### What you will do
For the listing below, return the line containing "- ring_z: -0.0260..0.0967", the line containing "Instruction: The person", and all lines in between, exactly as written and nothing else.
----------------------------------------
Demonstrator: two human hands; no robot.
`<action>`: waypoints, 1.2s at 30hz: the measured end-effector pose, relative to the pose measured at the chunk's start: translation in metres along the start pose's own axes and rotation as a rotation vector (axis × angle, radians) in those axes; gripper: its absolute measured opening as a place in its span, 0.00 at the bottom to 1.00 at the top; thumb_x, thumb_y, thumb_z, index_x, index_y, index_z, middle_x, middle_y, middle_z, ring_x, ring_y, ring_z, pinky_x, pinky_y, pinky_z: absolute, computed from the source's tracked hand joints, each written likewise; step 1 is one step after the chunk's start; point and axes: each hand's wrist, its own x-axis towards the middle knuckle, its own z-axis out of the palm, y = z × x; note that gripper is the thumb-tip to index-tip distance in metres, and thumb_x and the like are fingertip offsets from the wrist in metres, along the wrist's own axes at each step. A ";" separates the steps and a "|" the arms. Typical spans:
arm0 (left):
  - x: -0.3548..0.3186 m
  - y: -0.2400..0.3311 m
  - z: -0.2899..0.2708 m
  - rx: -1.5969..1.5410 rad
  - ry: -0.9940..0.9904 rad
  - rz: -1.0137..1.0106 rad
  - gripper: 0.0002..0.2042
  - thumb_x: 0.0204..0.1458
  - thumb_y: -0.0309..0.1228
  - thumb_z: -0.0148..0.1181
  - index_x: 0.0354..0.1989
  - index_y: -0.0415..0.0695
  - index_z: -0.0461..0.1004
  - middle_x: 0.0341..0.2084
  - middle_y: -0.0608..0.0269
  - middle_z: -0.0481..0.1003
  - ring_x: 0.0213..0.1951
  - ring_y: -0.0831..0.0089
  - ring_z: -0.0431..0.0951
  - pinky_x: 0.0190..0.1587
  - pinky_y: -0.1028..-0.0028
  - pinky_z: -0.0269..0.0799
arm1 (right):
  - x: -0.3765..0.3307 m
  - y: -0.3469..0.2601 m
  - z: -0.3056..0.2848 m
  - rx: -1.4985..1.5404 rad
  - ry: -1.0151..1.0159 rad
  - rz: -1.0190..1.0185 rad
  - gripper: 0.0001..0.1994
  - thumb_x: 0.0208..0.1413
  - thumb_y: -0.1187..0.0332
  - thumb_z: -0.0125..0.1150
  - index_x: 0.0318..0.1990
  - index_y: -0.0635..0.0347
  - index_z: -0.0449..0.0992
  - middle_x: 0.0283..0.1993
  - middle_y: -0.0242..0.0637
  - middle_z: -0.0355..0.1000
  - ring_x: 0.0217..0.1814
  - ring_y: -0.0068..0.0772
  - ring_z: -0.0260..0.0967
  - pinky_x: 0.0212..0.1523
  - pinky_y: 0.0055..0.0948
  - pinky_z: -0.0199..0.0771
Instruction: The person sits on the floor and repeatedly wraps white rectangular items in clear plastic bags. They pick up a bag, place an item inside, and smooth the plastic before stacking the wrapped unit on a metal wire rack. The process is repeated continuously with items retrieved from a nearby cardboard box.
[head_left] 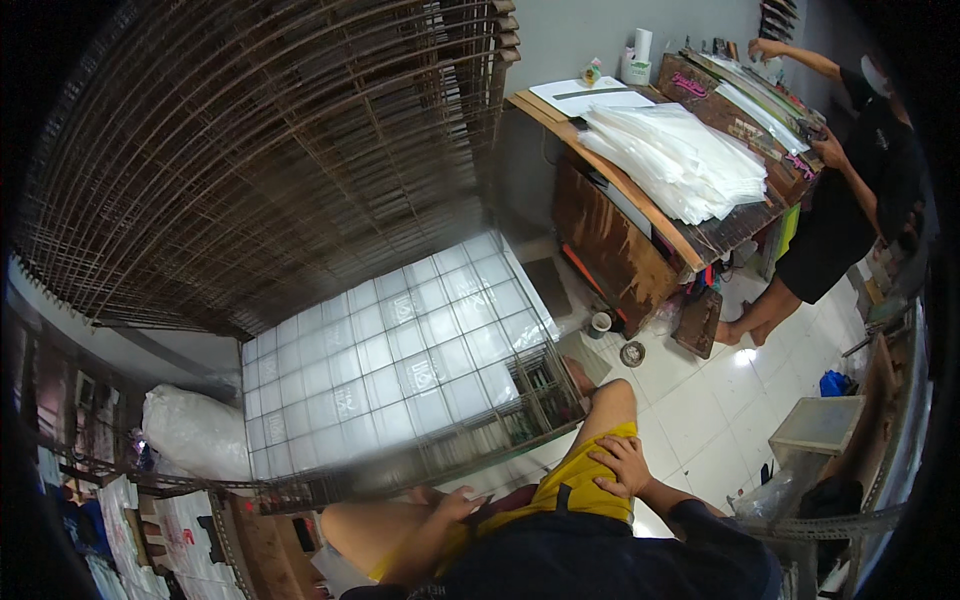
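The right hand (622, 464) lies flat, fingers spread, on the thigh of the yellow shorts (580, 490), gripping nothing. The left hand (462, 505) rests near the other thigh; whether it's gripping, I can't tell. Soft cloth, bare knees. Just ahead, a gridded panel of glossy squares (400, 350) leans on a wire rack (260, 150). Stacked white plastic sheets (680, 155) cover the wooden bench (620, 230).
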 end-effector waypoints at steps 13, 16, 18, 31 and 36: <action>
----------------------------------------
### Solution to the problem
  - ring_z: -0.0260..0.0967
  - pinky_x: 0.0212..0.1523
  - pinky_y: 0.0055..0.0948
  - pinky_z: -0.0199..0.0771
Instruction: The person sits on the floor and repeatedly wraps white rectangular items in clear plastic bags. They pick up a bag, place an item inside, and smooth the plastic before stacking the wrapped unit on a metal wire rack. The process is repeated continuously with items retrieved from a nearby cardboard box.

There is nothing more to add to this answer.